(Beginning of INPUT FOR THIS TASK)
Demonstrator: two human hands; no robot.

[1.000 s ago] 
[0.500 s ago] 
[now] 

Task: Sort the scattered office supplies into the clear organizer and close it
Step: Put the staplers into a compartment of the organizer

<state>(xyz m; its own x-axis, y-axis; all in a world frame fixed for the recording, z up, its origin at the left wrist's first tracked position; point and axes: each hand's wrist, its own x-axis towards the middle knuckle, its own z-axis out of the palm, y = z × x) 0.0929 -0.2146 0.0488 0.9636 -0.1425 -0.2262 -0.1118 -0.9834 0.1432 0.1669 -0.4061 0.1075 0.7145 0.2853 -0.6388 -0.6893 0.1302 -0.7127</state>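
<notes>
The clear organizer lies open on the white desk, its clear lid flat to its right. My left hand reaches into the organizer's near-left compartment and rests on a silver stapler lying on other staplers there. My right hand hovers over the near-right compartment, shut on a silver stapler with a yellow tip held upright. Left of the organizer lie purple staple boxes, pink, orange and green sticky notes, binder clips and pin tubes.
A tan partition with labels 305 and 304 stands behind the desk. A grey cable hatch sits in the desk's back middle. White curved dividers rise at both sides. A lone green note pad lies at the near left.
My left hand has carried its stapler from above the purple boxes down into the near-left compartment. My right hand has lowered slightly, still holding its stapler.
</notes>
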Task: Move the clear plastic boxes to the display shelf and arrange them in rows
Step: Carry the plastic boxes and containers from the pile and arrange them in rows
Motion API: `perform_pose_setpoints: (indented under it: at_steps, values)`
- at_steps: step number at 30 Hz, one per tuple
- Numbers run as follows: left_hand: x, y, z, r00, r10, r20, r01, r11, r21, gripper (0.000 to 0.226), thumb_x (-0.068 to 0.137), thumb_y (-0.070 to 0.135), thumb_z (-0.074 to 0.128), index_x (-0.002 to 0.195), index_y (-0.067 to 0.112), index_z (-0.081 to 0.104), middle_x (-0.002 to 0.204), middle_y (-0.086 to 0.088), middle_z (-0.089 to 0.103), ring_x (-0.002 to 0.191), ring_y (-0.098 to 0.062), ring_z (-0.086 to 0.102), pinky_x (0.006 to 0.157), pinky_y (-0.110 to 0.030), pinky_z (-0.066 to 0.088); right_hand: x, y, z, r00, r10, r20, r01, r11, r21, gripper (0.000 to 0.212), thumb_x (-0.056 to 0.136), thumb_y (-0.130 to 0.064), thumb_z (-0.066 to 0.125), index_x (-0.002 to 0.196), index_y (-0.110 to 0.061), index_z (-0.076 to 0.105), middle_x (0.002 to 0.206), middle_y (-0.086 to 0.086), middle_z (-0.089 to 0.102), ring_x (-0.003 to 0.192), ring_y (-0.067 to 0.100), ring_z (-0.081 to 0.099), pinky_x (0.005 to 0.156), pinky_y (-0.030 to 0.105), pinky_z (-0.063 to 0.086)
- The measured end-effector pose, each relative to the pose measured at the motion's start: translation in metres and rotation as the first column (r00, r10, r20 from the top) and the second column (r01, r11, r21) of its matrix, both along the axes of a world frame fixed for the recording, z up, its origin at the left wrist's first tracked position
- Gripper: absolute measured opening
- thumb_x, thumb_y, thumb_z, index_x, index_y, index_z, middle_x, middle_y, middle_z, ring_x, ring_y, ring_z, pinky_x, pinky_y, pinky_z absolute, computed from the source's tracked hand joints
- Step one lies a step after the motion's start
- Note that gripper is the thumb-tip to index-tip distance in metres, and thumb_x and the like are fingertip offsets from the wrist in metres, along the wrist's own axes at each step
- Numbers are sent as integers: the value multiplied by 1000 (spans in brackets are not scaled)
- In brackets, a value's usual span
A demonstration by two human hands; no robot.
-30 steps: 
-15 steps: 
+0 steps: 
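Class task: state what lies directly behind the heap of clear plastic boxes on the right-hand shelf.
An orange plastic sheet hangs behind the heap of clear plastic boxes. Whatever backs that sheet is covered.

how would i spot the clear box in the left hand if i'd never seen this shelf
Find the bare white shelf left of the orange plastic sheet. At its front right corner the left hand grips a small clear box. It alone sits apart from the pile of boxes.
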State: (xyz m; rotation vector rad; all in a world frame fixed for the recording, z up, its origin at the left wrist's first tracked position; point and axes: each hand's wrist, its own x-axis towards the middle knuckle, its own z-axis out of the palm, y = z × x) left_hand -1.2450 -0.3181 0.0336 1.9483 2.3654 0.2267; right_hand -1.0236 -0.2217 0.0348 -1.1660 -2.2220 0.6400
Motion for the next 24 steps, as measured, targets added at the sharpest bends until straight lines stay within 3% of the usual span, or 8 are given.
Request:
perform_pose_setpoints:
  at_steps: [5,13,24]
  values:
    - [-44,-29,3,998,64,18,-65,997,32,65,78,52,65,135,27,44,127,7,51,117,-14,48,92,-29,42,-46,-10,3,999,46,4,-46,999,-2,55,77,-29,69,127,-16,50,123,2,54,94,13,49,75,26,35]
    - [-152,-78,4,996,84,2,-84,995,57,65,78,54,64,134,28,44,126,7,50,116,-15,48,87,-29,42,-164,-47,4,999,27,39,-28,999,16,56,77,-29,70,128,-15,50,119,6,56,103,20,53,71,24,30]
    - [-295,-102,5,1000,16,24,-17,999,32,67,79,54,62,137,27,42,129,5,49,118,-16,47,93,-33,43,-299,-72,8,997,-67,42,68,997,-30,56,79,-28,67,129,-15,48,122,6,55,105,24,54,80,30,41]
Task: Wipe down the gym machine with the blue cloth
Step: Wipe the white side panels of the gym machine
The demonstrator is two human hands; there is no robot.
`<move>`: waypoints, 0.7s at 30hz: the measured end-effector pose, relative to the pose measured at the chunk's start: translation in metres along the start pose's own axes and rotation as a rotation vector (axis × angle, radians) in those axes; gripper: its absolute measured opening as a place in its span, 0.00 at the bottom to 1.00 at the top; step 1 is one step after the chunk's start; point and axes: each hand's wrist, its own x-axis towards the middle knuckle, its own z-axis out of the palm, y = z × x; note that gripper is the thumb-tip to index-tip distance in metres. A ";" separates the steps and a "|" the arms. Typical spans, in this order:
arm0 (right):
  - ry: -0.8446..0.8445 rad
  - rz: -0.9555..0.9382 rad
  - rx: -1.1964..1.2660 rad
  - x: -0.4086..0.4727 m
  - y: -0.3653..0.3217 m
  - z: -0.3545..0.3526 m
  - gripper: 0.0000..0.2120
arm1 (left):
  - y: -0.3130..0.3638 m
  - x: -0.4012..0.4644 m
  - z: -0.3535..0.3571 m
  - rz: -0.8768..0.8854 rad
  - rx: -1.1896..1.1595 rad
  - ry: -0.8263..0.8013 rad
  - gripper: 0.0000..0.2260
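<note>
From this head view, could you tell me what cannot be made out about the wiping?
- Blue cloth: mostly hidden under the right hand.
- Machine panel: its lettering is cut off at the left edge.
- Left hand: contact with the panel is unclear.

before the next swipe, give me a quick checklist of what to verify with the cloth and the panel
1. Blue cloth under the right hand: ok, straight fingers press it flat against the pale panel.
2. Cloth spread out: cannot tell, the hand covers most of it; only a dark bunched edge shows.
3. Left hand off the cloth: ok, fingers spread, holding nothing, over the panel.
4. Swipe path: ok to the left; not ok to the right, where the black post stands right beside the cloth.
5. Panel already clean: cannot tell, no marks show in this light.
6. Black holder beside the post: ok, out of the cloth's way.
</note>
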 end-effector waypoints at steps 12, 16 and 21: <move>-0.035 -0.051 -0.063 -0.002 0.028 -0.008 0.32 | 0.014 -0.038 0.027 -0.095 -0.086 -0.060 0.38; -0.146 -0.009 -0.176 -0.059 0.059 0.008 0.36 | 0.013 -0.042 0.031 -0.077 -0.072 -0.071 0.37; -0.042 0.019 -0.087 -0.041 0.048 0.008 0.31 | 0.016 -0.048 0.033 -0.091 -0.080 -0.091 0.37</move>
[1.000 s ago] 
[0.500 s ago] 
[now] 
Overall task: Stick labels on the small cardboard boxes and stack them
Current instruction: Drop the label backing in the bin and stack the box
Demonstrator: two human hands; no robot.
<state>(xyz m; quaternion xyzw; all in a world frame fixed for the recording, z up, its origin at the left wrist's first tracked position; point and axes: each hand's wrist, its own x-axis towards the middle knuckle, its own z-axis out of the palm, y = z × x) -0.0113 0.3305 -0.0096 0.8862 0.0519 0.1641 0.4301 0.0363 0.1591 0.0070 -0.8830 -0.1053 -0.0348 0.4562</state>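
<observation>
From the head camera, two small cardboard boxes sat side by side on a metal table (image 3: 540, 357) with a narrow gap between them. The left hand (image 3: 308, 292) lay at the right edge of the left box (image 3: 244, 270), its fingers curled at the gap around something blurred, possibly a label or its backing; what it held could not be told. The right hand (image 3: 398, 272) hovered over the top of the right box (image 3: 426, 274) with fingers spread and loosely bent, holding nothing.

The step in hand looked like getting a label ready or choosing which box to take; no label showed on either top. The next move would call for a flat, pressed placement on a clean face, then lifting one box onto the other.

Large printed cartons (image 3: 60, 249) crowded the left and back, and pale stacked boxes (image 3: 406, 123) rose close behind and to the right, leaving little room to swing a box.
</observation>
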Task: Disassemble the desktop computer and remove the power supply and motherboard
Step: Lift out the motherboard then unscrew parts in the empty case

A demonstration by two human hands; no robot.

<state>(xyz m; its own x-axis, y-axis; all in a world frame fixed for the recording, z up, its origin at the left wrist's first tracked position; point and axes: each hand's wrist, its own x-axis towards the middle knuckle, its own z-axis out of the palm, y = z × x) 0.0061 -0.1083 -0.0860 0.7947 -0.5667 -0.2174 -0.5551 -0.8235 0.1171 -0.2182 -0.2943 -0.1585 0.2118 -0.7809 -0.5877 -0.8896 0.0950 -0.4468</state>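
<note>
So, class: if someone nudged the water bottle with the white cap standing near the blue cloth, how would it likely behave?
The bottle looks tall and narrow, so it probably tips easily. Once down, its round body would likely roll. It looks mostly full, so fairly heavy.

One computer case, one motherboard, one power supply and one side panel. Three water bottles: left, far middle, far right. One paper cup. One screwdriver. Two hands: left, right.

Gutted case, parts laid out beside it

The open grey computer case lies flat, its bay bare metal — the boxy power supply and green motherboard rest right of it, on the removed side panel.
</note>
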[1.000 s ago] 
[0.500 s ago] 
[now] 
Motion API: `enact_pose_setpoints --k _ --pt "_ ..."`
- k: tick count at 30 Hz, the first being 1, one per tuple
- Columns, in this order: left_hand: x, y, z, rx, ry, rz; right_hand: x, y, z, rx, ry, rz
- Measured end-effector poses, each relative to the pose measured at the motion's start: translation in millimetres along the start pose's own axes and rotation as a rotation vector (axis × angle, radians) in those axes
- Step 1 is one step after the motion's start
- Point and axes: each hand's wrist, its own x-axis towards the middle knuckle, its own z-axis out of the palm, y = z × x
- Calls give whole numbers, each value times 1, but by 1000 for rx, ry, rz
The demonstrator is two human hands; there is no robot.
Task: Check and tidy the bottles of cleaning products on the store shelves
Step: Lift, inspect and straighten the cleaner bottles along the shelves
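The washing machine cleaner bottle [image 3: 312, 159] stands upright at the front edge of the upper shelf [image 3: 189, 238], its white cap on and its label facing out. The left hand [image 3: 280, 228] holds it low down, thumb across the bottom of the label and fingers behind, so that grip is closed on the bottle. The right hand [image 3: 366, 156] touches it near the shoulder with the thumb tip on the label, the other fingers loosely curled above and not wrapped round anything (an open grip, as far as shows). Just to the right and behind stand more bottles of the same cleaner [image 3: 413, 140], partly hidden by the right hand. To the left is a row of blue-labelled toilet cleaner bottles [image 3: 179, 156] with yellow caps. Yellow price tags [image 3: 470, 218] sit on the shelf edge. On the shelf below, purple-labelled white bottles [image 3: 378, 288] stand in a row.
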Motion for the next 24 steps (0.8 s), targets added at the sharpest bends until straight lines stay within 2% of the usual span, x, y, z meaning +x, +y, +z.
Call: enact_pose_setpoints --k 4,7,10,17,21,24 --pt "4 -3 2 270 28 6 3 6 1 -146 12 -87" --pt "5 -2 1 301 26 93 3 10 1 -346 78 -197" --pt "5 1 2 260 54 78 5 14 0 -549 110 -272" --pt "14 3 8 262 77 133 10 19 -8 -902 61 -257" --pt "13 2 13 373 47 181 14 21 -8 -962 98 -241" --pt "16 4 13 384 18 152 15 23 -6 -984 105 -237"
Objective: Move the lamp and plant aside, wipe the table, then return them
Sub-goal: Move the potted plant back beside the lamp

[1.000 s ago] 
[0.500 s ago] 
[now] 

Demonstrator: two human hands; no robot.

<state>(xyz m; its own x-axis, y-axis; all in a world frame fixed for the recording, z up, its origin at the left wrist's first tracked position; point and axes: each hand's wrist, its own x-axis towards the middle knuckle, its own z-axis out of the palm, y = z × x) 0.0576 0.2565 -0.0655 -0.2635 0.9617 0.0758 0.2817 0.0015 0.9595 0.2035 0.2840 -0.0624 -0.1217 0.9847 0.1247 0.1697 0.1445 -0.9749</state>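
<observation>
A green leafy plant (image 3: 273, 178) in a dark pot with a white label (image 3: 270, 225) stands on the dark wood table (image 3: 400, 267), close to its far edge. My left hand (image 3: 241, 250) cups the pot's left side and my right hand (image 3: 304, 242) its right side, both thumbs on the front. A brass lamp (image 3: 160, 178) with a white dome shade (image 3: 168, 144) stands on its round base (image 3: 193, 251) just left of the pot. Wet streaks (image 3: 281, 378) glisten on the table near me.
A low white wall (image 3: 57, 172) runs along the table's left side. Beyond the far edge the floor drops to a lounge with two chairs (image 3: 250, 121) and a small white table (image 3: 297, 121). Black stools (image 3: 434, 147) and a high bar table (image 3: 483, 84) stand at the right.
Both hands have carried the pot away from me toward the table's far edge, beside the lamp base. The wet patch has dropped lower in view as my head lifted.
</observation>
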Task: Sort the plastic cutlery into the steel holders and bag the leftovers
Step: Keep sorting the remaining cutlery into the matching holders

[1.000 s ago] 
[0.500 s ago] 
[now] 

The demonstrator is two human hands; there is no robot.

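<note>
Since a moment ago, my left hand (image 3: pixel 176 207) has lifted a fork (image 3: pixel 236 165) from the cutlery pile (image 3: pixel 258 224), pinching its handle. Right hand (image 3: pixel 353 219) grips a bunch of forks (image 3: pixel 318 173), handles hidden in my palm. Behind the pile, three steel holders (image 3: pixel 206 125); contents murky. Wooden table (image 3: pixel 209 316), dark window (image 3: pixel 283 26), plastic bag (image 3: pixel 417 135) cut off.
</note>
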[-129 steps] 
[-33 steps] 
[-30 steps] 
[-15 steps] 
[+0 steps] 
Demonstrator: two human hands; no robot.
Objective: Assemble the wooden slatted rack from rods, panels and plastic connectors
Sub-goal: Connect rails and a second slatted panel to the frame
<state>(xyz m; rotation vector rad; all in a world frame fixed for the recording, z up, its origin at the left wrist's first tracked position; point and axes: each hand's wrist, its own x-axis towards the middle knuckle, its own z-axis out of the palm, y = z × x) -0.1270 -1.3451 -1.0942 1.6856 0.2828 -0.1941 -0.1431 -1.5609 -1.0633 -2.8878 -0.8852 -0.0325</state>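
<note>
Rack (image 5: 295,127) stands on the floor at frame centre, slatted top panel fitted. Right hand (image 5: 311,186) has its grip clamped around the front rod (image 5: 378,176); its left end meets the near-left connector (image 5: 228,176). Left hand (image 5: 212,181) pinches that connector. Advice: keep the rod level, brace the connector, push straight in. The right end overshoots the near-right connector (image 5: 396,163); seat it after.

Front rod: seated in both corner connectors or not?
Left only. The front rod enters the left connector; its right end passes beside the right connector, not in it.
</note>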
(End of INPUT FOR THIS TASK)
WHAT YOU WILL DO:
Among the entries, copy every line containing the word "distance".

THE ANSWER:
- Note that gripper is the thumb-tip to index-tip distance in metres, and thumb_x and the like are fingertip offsets from the wrist in metres, along the wrist's own axes at each step
`<move>`: waypoints, 0.7s at 30hz: the measured end-effector pose, relative to the pose measured at the chunk's start: translation in metres along the start pose's own axes and rotation as a rotation vector (axis × angle, radians) in those axes; gripper: its absolute measured opening as a place in its span, 0.00 at the bottom to 1.00 at the top; step 1 is one step after the chunk's start; point and axes: each hand's wrist, its own x-axis towards the middle knuckle, its own z-axis out of the palm, y = z × x; note that gripper is the thumb-tip to index-tip distance in metres. A ";" separates the steps and a "|" the arms. Typical spans, in this order:

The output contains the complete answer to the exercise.